• _ABOUT THIS EXERCISE_
Produce a word-for-word copy of the lines from the one that contains "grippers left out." to the final line of the data below, with all pictures dropped.

⁂

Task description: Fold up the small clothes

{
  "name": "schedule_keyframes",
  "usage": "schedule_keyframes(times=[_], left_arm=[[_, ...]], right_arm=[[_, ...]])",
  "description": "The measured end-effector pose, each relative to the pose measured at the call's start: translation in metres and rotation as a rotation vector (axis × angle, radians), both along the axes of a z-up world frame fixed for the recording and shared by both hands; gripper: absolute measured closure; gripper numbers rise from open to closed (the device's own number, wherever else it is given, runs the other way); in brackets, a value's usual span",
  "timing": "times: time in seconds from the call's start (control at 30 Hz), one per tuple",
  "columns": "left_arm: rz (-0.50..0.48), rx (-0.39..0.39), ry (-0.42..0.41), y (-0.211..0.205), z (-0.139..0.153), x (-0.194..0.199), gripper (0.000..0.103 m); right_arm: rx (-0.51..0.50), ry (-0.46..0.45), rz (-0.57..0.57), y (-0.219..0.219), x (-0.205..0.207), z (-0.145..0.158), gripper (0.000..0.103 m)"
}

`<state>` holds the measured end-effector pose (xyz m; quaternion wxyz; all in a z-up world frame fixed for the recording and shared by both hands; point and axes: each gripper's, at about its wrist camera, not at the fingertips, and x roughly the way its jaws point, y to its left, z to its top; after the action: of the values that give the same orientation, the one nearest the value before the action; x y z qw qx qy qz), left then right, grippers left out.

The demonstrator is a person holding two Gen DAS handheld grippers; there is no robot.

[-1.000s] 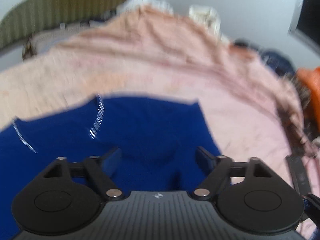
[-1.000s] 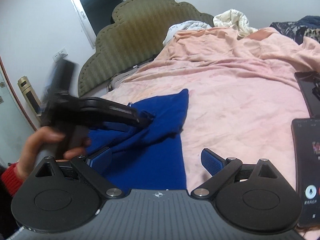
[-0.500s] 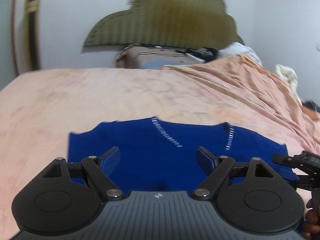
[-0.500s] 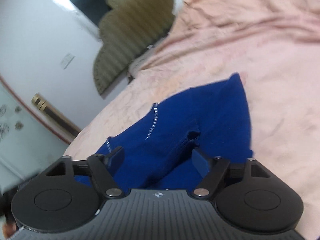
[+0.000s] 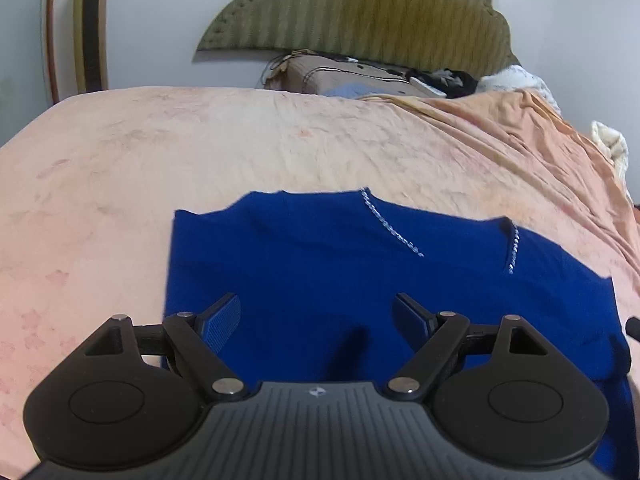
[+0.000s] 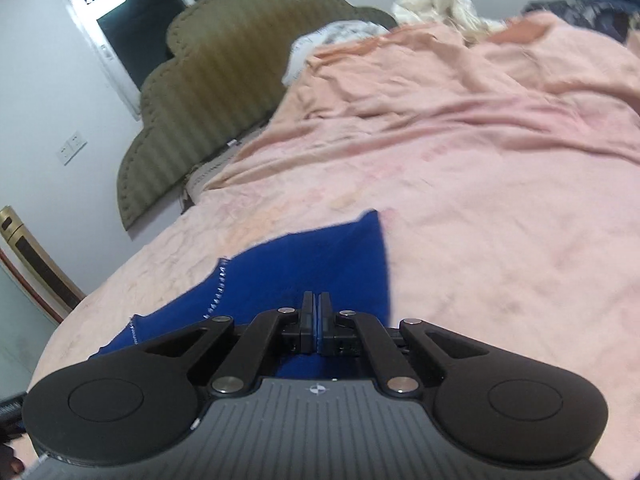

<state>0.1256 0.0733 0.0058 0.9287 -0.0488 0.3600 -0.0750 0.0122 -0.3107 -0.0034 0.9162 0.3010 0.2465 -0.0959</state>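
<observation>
A small royal-blue garment [image 5: 340, 264] with rows of silver beads lies spread on the pink bedspread [image 5: 200, 152]. My left gripper [image 5: 318, 318] is open just above the garment's near edge, holding nothing. In the right wrist view my right gripper [image 6: 316, 316] is shut, its pads pinched together on the near edge of the blue garment [image 6: 320, 268]. The garment's far corner points up the bed.
An olive padded headboard [image 5: 360, 12] stands at the far end, with a pillow and dark clutter [image 5: 360, 76] below it. Rumpled peach blankets [image 6: 460, 92] and white bedding [image 6: 436, 4] lie to the right. A gold-coloured stand [image 5: 90, 28] is at the wall left.
My right gripper has closed on the garment's edge; it was open before. My left gripper has swung from facing the right side of the bed to facing the headboard, staying open.
</observation>
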Motion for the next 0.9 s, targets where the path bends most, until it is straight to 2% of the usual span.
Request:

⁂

• _RESPONSE TO THIS TASK_
`<state>` holds the measured end-effector pose (xyz m; quaternion wxyz; all in a z-up world frame fixed for the recording and shared by both hands; point and axes: each gripper's, at about its wrist camera, not at the fingertips, and x roughly the way its jaws point, y to its left, z to its top; after the action: of the values that give the same orientation, the one nearest the value before the action; x y z qw qx qy qz), left then right, grippers left out.

The demonstrator is a person holding two Gen DAS handheld grippers; there is no robot.

[-1.000s] 
[-1.000s] 
[-0.500s] 
[-0.500s] 
[+0.000s] 
[+0.000s] 

<state>0.1256 0.0733 0.0058 0.9287 -0.0488 0.3600 -0.0750 0.0122 -0.3107 -0.0034 0.9162 0.3010 0.2465 -0.0959</state>
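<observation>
A small royal-blue garment [image 5: 340, 264] with rows of silver beads lies spread on the pink bedspread [image 5: 200, 152]. My left gripper [image 5: 318, 318] is open just above the garment's near edge, holding nothing. In the right wrist view my right gripper [image 6: 316, 316] is shut, its pads pinched together on the near edge of the blue garment [image 6: 320, 268]. The garment's far corner points up the bed.
An olive padded headboard [image 5: 360, 12] stands at the far end, with a pillow and dark clutter [image 5: 360, 76] below it. Rumpled peach blankets [image 6: 460, 92] and white bedding [image 6: 436, 4] lie to the right. A gold-coloured stand [image 5: 90, 28] is at the wall left.
My right gripper has closed on the garment's edge; it was open before. My left gripper has swung from facing the right side of the bed to facing the headboard, staying open.
</observation>
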Motion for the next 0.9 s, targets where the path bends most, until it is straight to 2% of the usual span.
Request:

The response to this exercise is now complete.